Por: Felipe Zuleta Lleras

Pagando un karma

No tengo para nada claro qué pecados habremos cometido los colombianos para tener que cargar el karma que estamos pagando.

Aparte de malos gobernantes, algunos jueces corruptos y un Congreso ineficiente y chantajista, nos toca también lidiar a diario con la ineficiencia permanente, no solo del Estado, sino del sector privado.

En lo que tiene que ver con los servicios que presta el Estado, ni hablar. Traten de pagar un recibo predial o de hacer una reclamación para ver cómo les va. Y si se trata del caso de la destrozada Bogotá, no es sino subirse al Transmilenio, como sardinas, cuerpo contra cuerpo, cara contra cara, culo contra culo. Las colas son interminables y, lo que en sus inicios funcionaba bien, hoy por hoy es el diario martirio de miles de ciudadanos. Pero si usted es de los “afortunados” de moverse en carro, pues acuérdese cómo son los trancones eternos a todas horas, por cuenta de las decisiones arbitrarias del señor Petro.
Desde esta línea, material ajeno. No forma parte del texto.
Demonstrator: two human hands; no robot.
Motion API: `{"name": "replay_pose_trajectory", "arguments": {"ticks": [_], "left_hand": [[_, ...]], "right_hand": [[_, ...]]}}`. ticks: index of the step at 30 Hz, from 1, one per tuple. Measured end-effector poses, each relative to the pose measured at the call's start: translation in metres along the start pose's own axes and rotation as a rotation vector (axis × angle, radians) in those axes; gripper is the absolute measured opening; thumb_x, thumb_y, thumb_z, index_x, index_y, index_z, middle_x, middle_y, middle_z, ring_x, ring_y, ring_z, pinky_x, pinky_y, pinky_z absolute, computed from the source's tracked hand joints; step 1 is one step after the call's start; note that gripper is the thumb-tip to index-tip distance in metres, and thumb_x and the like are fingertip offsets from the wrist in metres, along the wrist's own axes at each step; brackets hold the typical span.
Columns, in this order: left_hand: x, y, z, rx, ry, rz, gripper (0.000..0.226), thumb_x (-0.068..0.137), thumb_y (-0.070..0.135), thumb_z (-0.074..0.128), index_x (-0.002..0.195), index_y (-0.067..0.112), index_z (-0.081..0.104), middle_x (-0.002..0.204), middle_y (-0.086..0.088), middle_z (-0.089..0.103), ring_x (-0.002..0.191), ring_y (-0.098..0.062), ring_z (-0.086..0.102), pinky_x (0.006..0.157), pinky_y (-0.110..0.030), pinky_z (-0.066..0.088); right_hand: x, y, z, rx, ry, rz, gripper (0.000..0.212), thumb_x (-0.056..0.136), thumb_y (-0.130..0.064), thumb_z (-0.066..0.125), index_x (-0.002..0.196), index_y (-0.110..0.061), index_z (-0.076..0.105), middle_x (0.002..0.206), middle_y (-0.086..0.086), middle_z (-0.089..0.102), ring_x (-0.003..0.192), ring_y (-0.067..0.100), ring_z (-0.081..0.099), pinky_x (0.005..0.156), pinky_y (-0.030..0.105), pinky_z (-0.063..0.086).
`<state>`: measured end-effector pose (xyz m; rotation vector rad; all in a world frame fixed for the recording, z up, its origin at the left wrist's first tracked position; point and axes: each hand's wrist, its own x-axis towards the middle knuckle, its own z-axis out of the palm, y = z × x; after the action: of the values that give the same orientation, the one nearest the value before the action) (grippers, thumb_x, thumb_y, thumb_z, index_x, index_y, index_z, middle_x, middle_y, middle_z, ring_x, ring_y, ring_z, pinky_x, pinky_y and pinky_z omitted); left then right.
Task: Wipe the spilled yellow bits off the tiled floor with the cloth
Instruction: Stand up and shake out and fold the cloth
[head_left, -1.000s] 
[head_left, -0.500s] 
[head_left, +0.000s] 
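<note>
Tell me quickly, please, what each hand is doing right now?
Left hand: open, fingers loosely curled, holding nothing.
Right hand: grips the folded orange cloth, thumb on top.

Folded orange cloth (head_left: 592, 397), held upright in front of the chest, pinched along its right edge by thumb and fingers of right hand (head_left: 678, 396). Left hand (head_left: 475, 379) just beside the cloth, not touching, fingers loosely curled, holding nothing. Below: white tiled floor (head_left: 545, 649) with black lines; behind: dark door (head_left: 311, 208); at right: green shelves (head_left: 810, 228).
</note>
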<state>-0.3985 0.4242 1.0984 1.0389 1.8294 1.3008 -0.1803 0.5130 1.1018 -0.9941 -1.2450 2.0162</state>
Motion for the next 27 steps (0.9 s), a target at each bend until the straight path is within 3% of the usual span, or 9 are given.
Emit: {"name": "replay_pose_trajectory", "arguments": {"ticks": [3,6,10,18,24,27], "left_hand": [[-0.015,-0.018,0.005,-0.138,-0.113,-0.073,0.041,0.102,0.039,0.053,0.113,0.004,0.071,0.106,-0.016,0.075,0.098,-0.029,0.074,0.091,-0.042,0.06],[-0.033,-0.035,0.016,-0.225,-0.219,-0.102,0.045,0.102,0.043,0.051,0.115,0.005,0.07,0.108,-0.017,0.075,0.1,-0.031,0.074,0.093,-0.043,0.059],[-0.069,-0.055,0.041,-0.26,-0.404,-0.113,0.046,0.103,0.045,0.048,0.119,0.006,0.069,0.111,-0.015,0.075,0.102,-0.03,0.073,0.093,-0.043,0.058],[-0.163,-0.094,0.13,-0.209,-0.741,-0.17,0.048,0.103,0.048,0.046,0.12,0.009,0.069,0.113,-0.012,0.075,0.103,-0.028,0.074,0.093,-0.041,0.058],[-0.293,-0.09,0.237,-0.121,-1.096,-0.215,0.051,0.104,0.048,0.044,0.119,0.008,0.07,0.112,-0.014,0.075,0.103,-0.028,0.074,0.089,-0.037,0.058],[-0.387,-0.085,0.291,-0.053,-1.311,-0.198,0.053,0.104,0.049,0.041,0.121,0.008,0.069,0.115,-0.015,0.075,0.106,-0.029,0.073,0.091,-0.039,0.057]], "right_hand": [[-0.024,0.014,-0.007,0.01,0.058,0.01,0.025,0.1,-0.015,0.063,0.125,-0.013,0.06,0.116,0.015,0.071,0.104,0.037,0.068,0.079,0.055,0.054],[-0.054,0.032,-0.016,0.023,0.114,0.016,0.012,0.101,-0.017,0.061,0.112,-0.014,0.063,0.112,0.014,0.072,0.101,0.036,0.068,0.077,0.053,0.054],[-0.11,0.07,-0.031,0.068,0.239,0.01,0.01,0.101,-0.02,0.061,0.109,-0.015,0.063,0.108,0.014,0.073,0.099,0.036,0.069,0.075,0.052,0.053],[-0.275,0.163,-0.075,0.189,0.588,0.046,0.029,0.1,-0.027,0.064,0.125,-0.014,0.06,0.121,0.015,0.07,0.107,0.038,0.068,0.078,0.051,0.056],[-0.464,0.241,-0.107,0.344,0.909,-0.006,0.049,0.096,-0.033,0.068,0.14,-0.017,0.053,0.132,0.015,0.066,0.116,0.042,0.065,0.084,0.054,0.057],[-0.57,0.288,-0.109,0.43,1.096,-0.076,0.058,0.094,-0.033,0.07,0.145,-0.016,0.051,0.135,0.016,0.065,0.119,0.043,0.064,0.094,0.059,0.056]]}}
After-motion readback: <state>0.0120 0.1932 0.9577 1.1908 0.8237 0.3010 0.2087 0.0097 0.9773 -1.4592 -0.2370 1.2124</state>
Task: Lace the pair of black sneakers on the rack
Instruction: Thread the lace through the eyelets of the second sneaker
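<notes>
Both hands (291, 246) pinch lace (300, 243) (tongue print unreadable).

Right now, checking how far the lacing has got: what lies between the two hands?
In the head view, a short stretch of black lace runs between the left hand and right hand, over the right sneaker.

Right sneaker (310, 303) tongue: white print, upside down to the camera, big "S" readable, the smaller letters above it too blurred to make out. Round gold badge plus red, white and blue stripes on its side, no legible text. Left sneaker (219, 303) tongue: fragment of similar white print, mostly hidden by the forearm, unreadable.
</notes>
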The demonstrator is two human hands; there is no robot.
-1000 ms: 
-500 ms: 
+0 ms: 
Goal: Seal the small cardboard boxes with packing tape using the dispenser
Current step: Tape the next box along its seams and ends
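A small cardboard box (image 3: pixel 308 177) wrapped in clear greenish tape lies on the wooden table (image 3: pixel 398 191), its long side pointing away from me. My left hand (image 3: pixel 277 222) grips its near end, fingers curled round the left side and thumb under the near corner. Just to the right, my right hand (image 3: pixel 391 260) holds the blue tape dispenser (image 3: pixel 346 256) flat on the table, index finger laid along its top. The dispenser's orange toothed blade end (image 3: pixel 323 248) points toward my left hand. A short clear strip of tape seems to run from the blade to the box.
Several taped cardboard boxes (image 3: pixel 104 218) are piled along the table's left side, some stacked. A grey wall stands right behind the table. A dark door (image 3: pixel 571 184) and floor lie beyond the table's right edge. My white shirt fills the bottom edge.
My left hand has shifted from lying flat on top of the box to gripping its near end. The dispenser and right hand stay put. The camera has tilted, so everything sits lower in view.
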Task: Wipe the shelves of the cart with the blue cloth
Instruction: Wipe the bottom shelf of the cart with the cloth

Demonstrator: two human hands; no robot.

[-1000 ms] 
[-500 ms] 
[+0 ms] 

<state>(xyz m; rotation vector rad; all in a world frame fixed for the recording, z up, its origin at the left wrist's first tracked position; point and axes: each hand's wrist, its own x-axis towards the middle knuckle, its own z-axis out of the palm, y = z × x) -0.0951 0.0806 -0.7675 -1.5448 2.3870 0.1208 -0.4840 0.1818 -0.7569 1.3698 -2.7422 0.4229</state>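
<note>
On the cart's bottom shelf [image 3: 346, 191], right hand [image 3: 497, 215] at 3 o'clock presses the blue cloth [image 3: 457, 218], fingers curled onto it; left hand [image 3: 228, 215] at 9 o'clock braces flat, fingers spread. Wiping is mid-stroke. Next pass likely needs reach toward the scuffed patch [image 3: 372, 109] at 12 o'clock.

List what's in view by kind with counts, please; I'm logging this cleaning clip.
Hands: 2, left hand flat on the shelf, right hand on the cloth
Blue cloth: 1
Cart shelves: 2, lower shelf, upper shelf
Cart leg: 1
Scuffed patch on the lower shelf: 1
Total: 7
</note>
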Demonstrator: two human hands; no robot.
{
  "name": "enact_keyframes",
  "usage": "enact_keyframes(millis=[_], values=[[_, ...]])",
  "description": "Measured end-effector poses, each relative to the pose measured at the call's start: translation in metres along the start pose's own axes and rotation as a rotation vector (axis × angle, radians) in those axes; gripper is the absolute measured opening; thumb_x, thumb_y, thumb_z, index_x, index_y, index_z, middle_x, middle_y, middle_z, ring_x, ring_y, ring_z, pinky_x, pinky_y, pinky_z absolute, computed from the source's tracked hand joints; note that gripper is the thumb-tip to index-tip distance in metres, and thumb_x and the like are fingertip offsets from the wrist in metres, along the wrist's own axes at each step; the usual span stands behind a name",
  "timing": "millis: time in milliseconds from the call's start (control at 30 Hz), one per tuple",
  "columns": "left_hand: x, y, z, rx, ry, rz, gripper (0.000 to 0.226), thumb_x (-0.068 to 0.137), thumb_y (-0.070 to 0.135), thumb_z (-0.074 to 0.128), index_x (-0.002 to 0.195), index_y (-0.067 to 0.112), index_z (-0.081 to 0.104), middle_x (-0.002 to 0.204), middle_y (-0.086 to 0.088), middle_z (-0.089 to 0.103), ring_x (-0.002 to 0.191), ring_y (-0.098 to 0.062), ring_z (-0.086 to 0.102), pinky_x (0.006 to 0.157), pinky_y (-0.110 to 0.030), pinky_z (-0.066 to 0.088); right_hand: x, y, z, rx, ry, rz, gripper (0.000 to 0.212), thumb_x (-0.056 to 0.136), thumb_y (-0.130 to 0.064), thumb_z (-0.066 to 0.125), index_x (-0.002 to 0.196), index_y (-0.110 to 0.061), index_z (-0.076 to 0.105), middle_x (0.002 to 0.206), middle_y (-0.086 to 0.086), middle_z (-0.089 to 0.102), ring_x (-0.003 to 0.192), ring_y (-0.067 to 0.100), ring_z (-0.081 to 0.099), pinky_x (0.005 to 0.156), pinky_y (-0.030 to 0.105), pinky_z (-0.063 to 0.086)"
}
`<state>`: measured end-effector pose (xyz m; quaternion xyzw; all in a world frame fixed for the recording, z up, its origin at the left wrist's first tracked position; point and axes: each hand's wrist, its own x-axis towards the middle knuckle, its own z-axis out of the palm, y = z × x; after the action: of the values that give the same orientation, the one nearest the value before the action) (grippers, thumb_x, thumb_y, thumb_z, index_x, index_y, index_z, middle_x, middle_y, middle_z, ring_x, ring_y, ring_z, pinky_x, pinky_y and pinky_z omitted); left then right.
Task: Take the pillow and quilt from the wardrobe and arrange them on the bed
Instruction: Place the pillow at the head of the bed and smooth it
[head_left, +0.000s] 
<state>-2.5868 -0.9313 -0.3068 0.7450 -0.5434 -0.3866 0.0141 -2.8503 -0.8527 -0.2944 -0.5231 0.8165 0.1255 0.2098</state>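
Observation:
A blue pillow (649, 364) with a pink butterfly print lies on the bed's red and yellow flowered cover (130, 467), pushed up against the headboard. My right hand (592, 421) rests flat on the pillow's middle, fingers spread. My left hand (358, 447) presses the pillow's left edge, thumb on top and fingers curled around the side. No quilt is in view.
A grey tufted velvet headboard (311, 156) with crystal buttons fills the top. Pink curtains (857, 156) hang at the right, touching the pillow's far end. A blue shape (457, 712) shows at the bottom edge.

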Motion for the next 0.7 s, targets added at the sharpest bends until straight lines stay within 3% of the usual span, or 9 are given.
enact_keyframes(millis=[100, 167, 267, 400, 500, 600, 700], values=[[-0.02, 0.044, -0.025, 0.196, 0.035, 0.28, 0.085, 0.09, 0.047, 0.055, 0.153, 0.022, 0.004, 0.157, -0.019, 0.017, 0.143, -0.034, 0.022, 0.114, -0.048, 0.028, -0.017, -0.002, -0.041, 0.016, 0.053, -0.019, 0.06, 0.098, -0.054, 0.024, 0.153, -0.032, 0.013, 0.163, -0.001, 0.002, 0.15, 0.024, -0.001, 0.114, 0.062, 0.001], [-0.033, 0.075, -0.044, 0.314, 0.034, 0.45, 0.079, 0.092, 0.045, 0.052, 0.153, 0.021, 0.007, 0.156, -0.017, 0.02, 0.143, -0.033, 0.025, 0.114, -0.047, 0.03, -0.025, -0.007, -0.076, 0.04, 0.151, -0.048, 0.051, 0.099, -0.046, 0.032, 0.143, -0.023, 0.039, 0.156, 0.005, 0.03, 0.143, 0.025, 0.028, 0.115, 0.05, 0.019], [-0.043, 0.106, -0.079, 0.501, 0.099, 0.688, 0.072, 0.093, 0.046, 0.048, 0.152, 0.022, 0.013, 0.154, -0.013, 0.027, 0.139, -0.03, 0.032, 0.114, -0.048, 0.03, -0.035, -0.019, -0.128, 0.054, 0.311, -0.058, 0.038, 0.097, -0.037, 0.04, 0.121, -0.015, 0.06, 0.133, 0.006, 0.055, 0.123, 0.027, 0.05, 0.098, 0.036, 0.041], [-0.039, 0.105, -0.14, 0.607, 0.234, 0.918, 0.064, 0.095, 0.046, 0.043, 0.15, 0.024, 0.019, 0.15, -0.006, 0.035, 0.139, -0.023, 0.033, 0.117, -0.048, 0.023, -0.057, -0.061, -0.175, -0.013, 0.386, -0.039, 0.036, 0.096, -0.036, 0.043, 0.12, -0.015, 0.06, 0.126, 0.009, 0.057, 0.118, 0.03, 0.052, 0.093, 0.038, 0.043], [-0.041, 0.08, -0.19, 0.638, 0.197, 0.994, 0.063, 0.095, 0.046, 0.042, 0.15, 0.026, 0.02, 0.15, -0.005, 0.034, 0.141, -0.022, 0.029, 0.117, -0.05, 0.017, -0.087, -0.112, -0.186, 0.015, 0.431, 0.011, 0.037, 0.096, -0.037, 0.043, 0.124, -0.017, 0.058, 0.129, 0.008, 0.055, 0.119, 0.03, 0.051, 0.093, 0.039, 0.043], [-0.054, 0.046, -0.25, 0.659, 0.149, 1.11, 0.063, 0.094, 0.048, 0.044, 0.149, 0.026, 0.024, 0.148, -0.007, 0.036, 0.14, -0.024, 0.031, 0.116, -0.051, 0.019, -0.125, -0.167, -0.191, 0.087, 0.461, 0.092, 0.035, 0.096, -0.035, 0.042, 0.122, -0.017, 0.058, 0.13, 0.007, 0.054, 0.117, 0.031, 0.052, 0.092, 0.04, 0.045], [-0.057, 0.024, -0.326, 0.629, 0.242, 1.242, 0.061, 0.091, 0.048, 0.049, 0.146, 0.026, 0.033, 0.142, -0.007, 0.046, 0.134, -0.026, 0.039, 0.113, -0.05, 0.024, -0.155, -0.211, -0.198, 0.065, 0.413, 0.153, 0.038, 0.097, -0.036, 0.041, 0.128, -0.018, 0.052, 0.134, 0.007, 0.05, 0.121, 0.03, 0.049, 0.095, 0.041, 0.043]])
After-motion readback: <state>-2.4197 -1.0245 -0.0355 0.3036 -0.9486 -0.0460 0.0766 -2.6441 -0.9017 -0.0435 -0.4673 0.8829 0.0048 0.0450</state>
Pero eso sí, trate de pagar sus impuestos para que vea cómo le va. Entre otras cosas porque no hay nada más ineficiente que el sector financiero del país. Las colas son interminables y todos los servicios son costosos a decir no más. Esta semana solamente hube de pedir una chequera, que vale más que el libro más costoso que publica Villegas Editores. Cobran por todo y eso no sería malo si sus servicios correspondieran a sus costos. No en vano ganan billones al año.

Ahora bien. Dios lo libre a uno de tener que ir a una oficina de Claro o de Movistar. El jueves, por ejemplo, alguien fue a pagar su servicio y como no tenía la factura no le querían recibir la plata. Le tocó ponerse furioso y decirle a la señorita que lo atendía: “niña, no vine a pedir un préstamo, vine a pagarles. ¿Acaso eso es muy difícil?”.

Pero eso sí, le mandan a uno unos mensajes estúpidos permanentemente, como aquel de que hable con su novia por tan solo X plata el minuto. O sea, importunan y fuera de eso cobran carísimo. Pero eso sí, no pasa nadaaaaa. Y si de llamar se trata, mejor ni hablar. Todas las llamadas se caen.

Los colombianos debemos tener mucha paciencia o somos muy estúpidos, porque nos aguantamos toda clase de vejámenes del Estado y de las entidades del sector privado que prestan servicios públicos y no pasa nada. Nos tragamos los sapos como si tuviéramos que estar resignados a tragarnos esos batracios endemoniados. Tal vez este país acabó convertido en ese infierno para los ciudadanos porque cuando nos conquistaron los españoles tuvieron la gentileza de mandarnos putas, ladrones y notarios. Y he ahí los resultados. Nada, absolutamente nada, funciona. Pero eso sí, a pagar impuestos y tasas juiciosos porque ahí sí el Estado ladrón, como decía Carlos Lemos, se vuelve muy eficiente.

Notícula.

Ojalá el procurador decida rápido sobre las sanciones que le impondrá al alcalde Petro, porque no es bueno que el alcalde no sepa a qué atenerse. Y como quiere montar un movimiento subversivo, no lo detengan.